Home / Opinions / Don’t be afraid to relax

Don’t be afraid to relax

 After four or so years, you are finally a senior. During this scary year, the pressure sets in, the stress rises, and the mind races with the open-ended possibilities of your post-graduation days.

For your major, you know it is in your best interest to go to graduate school. You apply, but to your growing frustration and dismay, you cannot get in anywhere. Now what are you to do after the graduation high dies down?

 You might have to deal with what HuffPost College’s David D. Burstein calls a “gap year” in his article “Consider a Gap Year.” While he is referring to high school students, the same concept can still apply for those between a higher education and an even higher one.

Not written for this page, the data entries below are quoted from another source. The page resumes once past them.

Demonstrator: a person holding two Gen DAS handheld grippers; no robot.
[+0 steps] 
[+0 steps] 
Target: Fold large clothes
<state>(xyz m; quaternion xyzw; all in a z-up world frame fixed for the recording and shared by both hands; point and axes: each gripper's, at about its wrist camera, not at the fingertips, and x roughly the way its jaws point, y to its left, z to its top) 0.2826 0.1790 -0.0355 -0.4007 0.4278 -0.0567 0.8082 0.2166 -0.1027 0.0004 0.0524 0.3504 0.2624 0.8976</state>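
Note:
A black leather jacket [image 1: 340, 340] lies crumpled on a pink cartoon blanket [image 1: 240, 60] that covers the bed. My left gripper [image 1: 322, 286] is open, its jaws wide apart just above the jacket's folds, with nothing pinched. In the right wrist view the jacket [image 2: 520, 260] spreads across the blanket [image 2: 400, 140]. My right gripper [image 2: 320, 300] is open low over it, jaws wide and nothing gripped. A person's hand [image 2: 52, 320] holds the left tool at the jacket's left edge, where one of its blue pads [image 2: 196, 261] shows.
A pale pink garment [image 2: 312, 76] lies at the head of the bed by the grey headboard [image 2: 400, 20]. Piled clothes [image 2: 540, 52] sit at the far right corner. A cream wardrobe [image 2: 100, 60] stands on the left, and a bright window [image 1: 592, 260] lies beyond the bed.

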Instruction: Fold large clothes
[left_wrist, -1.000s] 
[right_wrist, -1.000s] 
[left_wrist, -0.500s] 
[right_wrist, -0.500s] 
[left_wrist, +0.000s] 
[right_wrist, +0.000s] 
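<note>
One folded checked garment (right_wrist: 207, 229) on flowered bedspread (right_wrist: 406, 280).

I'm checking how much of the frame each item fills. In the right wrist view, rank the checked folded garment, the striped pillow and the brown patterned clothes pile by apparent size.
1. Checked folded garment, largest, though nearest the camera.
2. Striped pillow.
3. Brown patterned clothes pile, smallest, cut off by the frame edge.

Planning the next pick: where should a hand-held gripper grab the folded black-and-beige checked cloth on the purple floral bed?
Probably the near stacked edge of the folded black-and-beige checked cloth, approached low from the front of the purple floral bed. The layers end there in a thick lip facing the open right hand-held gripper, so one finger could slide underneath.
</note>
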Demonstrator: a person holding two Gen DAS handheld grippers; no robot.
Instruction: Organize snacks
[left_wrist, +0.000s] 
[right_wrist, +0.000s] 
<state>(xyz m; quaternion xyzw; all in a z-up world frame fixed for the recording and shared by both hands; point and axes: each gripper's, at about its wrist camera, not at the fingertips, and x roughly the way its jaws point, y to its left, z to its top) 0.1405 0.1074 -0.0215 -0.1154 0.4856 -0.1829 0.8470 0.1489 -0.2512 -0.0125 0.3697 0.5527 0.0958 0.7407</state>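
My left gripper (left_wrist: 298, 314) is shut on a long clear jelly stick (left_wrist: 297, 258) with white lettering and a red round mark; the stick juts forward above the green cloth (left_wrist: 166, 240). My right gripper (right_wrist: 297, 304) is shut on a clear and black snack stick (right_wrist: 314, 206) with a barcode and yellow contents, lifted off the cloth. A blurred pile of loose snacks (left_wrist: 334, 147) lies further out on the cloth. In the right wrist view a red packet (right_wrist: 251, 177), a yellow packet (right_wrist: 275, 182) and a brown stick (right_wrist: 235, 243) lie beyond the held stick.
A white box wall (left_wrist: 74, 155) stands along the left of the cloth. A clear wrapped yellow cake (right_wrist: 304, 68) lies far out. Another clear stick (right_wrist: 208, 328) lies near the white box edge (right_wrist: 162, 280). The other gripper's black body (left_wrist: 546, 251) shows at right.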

 A year or even a semester appears as a long time to those who plan to jump straight into the grad school pool. You are rived up to push through more collegiate years, and those rejection letters are just slowing you down.

 For a minute, calm down from the stress and look at this positively. A semester to a year off could be a good thing. You just conquered four or so years of endless stress, papers, tests, lectures, meetings, and projects, aren’t you exhausted? Take this time to relax and rejuvenate. Grad school will throw all the things that undergrad school did at you, just in a way more intense level.

 Why rush into that? Rest your mind. Rest from the mental overload you just graduated from. Catch up on those missed hours of sleep. Celebrate the fact that you now have one degree under your belt. Using this time to rest will refresh you for when a graduate program finally allows you in.

  Work and save money. Getting one degree was financially bad enough, but now you want to undertake the financial repercussions of obtaining another. Take this time to rebuild your savings account by getting a job or start working more hours at your current one.  You can even hunt for scholarships and grants. You now have months of free time; use them to arm yourself financially for any school you plan to go to.

 Traveling can also be beneficial. Go home and visit your family and old friends. Go to different places that you might not have been able to before. Who knows, you might find some place you click with and want to settle down in, or at least the university where you want to attend graduate school. If you have the money and really want to do something exciting, study abroad. Look up programs or plans that would allow you to do so. Seeing a different country through your educated eye will help broaden your perspective and give you a chance to use what you learned in a different culture.

 Do an internship. While you were in school, you might not have had the opportunity to do one; now you do. You will use your degreed knowledge in your actual field, giving you the kind of experience that will be useful later on. The internship could even evolve to a part-time position while you are in school or even a full-time position that will make you rethink grad school all together.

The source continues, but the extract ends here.